Required work
Please give back only the lines below from the one containing "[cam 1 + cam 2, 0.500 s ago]" to the one containing "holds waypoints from", each repeated word for word, both ends included.

==== Exercise data ====

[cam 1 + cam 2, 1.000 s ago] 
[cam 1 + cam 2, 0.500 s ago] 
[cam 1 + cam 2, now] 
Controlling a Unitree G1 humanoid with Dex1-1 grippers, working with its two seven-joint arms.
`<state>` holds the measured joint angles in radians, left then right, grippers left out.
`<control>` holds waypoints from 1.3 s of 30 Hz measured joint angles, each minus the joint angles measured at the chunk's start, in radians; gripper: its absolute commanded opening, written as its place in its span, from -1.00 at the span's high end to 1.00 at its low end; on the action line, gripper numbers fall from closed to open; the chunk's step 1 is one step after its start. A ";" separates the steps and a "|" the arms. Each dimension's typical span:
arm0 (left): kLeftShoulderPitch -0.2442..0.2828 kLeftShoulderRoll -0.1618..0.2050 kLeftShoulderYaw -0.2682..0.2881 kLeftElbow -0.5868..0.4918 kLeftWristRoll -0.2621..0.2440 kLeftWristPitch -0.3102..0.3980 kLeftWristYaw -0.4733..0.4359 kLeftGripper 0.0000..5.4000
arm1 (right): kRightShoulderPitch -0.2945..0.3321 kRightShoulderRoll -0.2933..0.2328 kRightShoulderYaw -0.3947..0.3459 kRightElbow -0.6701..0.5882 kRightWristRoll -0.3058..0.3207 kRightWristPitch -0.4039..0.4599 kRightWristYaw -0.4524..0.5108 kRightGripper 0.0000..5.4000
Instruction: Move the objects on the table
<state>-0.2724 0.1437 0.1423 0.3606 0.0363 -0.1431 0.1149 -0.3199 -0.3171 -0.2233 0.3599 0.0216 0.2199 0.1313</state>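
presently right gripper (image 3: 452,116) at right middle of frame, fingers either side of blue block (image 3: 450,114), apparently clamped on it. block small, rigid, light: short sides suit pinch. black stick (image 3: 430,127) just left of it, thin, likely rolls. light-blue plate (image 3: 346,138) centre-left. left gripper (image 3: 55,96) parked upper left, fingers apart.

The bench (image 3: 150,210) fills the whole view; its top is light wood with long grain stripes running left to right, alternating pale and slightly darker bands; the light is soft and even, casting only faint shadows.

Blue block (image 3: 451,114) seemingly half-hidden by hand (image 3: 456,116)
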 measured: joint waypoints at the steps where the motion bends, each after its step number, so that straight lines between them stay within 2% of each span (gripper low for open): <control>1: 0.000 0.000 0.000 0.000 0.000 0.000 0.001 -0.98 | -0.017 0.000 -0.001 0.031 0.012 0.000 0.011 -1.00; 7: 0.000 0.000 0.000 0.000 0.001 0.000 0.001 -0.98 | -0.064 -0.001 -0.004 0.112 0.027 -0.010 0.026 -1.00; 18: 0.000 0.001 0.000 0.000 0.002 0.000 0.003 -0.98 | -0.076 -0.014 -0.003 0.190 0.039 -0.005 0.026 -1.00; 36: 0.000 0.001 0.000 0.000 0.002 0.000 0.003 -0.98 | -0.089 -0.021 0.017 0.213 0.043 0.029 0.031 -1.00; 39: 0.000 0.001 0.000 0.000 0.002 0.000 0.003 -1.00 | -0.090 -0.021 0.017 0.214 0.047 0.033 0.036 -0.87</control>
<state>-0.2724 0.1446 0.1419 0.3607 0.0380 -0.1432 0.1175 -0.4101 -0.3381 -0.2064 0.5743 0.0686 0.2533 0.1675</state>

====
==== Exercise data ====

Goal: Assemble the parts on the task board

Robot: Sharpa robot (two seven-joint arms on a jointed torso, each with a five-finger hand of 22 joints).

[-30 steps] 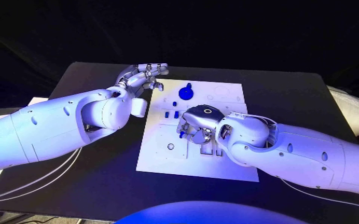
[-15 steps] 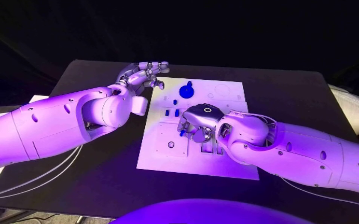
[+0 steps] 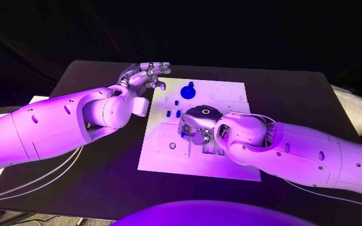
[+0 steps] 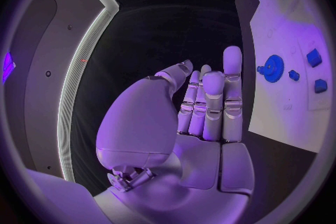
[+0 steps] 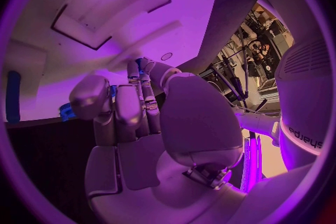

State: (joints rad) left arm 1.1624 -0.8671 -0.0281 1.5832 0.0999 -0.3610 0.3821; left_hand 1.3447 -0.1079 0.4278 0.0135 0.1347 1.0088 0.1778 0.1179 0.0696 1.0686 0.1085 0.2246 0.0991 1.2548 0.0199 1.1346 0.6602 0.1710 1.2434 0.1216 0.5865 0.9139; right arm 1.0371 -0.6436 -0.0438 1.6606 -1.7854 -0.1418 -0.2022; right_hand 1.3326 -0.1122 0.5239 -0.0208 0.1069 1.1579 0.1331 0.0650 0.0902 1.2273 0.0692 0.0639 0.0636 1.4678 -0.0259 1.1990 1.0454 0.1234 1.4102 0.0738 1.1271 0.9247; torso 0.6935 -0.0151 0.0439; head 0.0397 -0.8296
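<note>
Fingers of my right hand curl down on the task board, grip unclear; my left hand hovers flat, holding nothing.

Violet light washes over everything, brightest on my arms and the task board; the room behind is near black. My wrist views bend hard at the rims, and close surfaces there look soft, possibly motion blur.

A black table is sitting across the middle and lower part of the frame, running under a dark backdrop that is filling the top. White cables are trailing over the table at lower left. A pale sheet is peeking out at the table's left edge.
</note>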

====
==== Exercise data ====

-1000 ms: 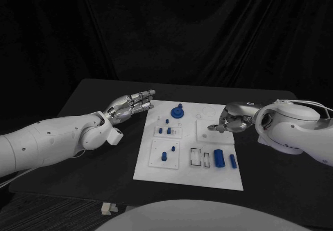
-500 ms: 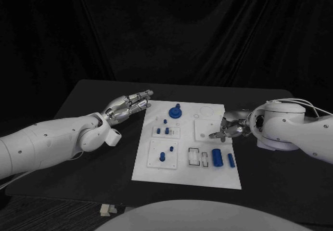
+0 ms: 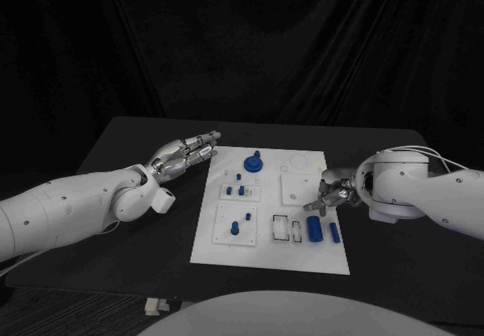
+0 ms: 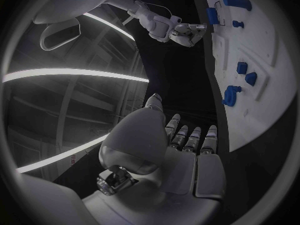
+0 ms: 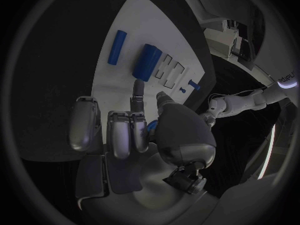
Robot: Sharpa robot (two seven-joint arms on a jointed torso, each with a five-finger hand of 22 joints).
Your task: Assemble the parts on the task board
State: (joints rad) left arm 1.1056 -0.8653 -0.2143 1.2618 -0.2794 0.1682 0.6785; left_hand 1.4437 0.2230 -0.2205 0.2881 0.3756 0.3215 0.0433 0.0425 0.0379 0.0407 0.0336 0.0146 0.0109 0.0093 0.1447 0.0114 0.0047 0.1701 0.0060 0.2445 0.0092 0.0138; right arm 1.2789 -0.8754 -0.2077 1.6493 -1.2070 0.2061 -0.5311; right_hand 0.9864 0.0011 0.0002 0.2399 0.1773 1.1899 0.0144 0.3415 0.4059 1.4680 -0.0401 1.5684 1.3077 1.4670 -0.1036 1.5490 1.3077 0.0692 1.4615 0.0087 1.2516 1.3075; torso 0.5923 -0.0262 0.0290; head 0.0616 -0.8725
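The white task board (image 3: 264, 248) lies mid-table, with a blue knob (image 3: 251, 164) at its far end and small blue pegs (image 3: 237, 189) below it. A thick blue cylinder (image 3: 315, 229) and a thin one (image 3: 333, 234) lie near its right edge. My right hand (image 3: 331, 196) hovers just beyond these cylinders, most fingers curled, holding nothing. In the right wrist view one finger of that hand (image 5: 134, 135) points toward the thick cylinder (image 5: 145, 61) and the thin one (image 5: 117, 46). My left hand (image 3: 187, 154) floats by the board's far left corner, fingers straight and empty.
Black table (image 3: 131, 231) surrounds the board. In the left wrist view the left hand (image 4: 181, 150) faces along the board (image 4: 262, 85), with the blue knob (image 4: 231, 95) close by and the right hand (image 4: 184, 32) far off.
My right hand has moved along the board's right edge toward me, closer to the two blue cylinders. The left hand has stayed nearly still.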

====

Written answer
[cam 1 + cam 2, 0.500 s ago] 
[cam 1 + cam 2, now] 
Controlling a Unitree G1 humanoid with Dex1-1 grippers, working with its two seven-joint arms.
`<state>` holds the measured joint angles in radians, left then right, grippers left out.
`<control>` holds waypoints from 1.3 s of 30 Hz measured joint angles, each minus the joint angles measured at the chunk's start, in radians; gripper: its absolute commanded opening, written as its place in its span, from -1.00 at the span's high end to 1.00 at its low end; on the action line, gripper numbers fall from closed to open; the chunk's step 1 is one step after its start. A ";" separates the steps and a "|" the arms. Each dimension's typical span:

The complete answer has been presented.